魔力があるのに、なぜか魔法が使えない伯爵令嬢のリリアーヌ。彼女には、腹違いの妹のミラベルがいる。
姉より優秀な自分が伯爵家の後継者ではないことに不満をいただき、姉のリリアーヌを排除したくてたまらないのだ。
そんな2人が学園に入学して寮生活を始めてすぐに、妹が動き出した。リリアーヌは妹に罵られた挙句、突き飛ばされれしまう。

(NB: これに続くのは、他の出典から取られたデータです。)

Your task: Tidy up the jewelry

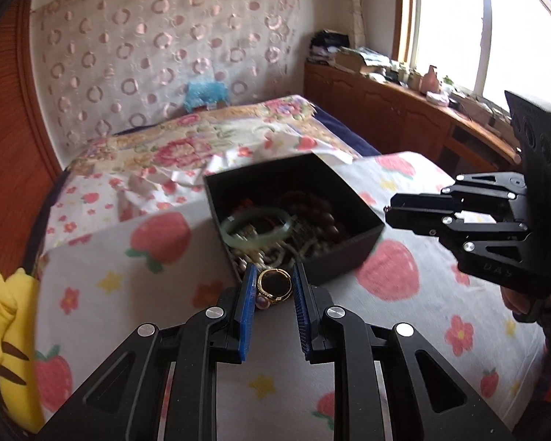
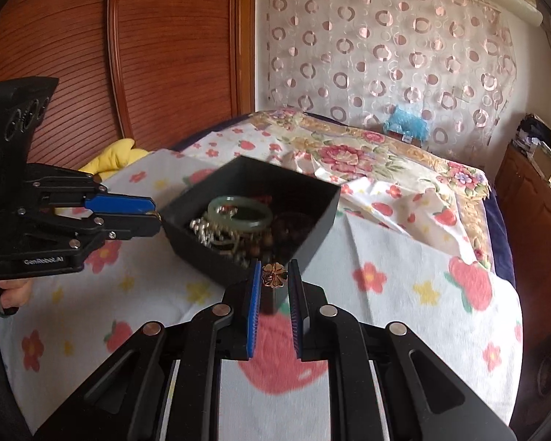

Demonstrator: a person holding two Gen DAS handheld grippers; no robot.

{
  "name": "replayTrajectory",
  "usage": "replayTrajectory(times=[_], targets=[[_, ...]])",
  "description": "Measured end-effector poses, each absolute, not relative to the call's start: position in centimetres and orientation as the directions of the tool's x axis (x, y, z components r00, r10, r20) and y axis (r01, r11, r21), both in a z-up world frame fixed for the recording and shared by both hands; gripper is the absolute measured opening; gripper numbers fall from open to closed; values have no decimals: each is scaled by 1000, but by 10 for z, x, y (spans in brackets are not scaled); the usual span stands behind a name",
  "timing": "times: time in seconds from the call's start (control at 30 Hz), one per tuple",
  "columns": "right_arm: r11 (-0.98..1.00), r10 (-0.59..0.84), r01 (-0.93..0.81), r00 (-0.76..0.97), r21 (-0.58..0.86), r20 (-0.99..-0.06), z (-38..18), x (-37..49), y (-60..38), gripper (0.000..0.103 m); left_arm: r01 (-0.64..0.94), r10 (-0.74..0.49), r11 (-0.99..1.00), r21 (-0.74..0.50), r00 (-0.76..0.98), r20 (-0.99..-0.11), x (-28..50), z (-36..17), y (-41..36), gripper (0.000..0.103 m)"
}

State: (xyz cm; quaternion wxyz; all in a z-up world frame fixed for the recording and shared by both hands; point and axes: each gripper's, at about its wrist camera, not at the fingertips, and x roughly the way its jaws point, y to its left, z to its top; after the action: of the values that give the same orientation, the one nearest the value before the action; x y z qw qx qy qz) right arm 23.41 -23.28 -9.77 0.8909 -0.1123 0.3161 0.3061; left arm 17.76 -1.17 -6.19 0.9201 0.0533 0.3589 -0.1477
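Only two bits of lettering I can actually make out here. My left gripper (image 2: 157, 217) has "GenRobot.AI" printed in small white letters along the bottom edge of its black body, seen from the right wrist view. My right gripper (image 1: 387, 213) shows raised letters on its lower black housing that look like "DAS", though that's kinda blurry. Nothing else is readable.

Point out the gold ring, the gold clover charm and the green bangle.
gold ring (image 1: 274, 286): left wrist view, on its dark oval face, between the blue pads.
gold clover charm (image 2: 274, 274): right wrist view, on the middle of the clover.
green bangle (image 2: 238, 213): right wrist view, on its near rim, inside the black box (image 2: 323, 213).
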Motion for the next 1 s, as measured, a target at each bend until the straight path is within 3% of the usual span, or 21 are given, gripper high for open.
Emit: replayTrajectory(times=[1.0], targets=[[811, 477, -583, 620, 41, -623, -102, 241, -231, 20, 245, -198, 969, -16, 739, -644, 234, -55, -13, 19]])
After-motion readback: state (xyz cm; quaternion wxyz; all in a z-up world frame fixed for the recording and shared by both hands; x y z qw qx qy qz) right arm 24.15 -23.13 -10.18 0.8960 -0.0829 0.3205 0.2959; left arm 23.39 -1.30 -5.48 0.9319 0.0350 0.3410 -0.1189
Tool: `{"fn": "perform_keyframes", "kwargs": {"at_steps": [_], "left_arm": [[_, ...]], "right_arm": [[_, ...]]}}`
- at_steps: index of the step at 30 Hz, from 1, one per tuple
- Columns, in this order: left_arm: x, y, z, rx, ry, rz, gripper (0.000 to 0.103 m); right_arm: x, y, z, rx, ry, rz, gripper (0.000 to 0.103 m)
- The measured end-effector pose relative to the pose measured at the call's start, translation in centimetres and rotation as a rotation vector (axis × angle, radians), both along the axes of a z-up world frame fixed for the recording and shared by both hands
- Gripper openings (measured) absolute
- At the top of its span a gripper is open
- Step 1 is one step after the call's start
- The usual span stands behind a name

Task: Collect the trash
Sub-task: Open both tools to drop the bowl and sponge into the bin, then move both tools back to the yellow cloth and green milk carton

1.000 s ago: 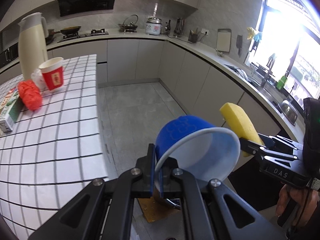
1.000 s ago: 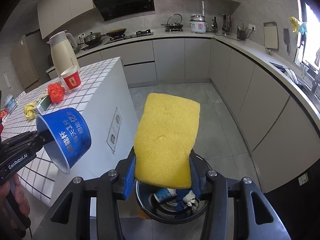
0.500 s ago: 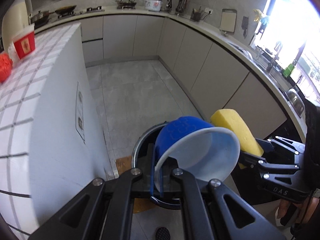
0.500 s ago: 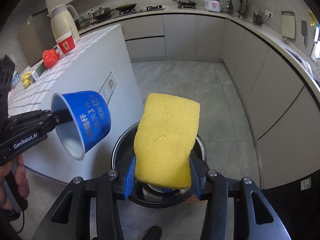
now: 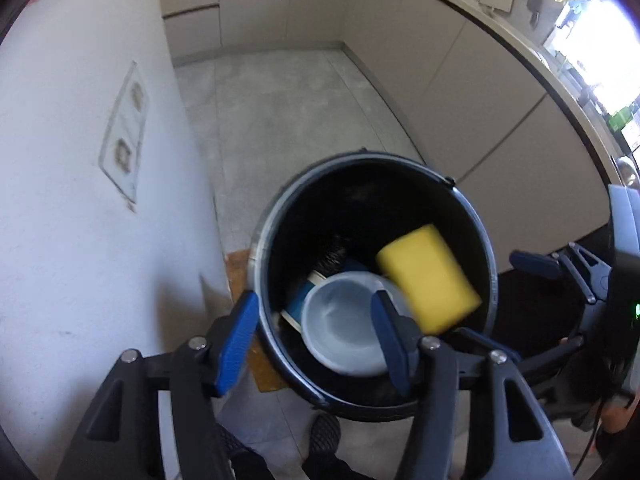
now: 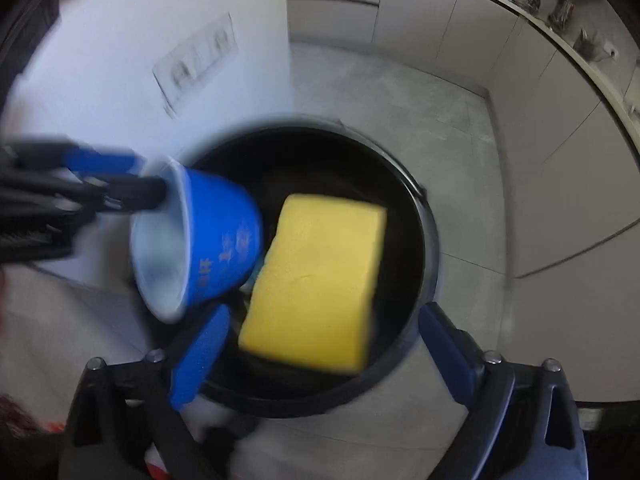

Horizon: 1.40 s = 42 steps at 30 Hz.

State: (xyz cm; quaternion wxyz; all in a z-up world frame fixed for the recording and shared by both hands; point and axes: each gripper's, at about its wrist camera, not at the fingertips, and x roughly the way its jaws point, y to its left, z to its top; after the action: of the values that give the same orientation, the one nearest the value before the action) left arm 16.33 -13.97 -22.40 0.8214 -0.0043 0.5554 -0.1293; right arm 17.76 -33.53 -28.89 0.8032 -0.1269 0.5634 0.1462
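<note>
A black round trash bin (image 5: 360, 158) stands on the floor right under both grippers. My left gripper (image 5: 316, 340) is over its near rim with jaws opening. The blue cup (image 5: 344, 328), white inside, hangs loose between the fingers and touches no pad. The yellow sponge (image 5: 428, 276) drops into the bin beside it. In the right wrist view my right gripper (image 6: 324, 354) has jaws opening wide, and the sponge (image 6: 316, 280) is free of both pads above the bin (image 6: 430, 240). The cup (image 6: 200, 248) tips off the left gripper (image 6: 128, 180).
The white side wall of the island, with a socket plate (image 5: 124, 136), rises left of the bin. Beige cabinets (image 5: 480, 100) curve along the right, and grey floor tiles (image 5: 280, 100) stretch beyond. A brown mat (image 5: 236, 264) lies under the bin. Other trash (image 5: 332, 256) sits inside. A shoe (image 5: 324, 436) is near.
Both grippers have come down over the bin and tipped downward. The left jaws let go of the blue cup's rim, the right jaws let go of the sponge, and both things fall.
</note>
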Motion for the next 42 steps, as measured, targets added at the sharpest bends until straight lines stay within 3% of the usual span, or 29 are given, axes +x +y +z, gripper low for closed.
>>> {"fn": "perform_keyframes", "kwargs": {"at_steps": [4,6,8,25,32,36,42], "left_arm": [[-1.3,0.3,1.2,0.048,-0.056,0.043,0.081],[-1.5,0.3,1.8,0.068,-0.07,0.059,0.103],[-1.8,0.3,2.6,0.087,-0.093,0.072,0.103],[-3.4,-1.2,7.9,0.053,-0.16,0.058,0.103],[-4.8,-0.8,11.6,0.007,-0.229,0.085,0.103],[-5.2,-0.1,13.8,0.003,-0.286,0.097,0.103],[-5.3,2.1,16.0,0.008,-0.333,0.134,0.103]], "right_arm": [[-0.2,-2.4,0.5,0.051,-0.015,-0.073,0.097],[-0.3,-3.3,0.8,0.071,-0.014,-0.114,0.099],[0.1,-3.6,1.2,0.071,-0.016,-0.145,0.103],[-0.2,-4.9,7.4,0.15,-0.067,-0.258,0.103],[-0.6,-4.7,10.6,0.199,-0.131,-0.294,0.103],[-1.2,-4.6,13.3,0.238,-0.214,-0.299,0.103],[-1.4,-2.3,16.3,0.178,-0.257,-0.256,0.103]]}}
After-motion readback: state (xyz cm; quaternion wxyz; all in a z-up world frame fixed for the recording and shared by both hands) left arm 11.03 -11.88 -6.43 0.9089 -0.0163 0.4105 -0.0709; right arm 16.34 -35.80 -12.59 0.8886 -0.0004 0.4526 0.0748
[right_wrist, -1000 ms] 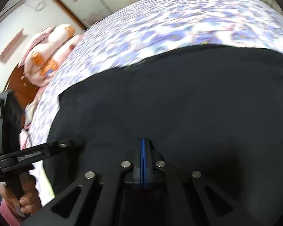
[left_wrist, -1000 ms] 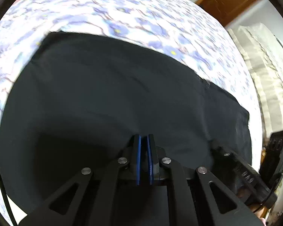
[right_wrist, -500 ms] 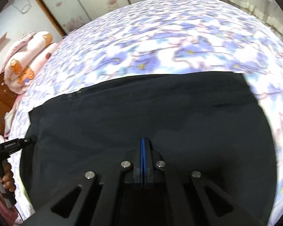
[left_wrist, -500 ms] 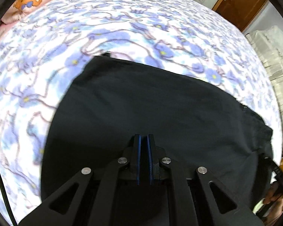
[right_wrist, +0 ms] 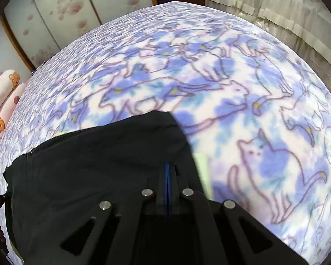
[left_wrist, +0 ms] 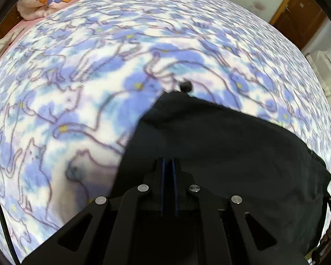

その衝撃で転倒したリリアーヌは意識を失い、目が覚めると目の前に超絶美形の貴公子がいた。それは、このクラス唯一の平民である、アルフォンスだった。
同時に前世の記憶を取り戻したリリアーヌは、ここは前世の乙女ゲームの世界だと理解し、前世と現世の記憶を合わせていく。
せっかく前世の記憶を持って転生したのに、このゲームをプレイしておらず、前世の妹から日々聞かされていたラビリンス学園。通称『クリアしないと死ぬゲーム』のため、攻略者との恋愛発展を目指す。
だが、4人いる攻略対象の誰かとハッピーエンドを向かえないと死ぬ運命にもかかわらず、まったく好感度を上げられる兆しはない。
それもこれも、常に一緒にいるアルフォンスが、いい感じに妨害してくるから、うまくいかないのだ。
彼との仲を深めるに従い、リリアーヌの心境にも変化が──。
攻略対象ではないと知りつつも、平民のアルフォンスに心惹かれていき──。
クリアしないと死ぬゲームという葛藤の末、リリアーヌが選んだ結末は──!?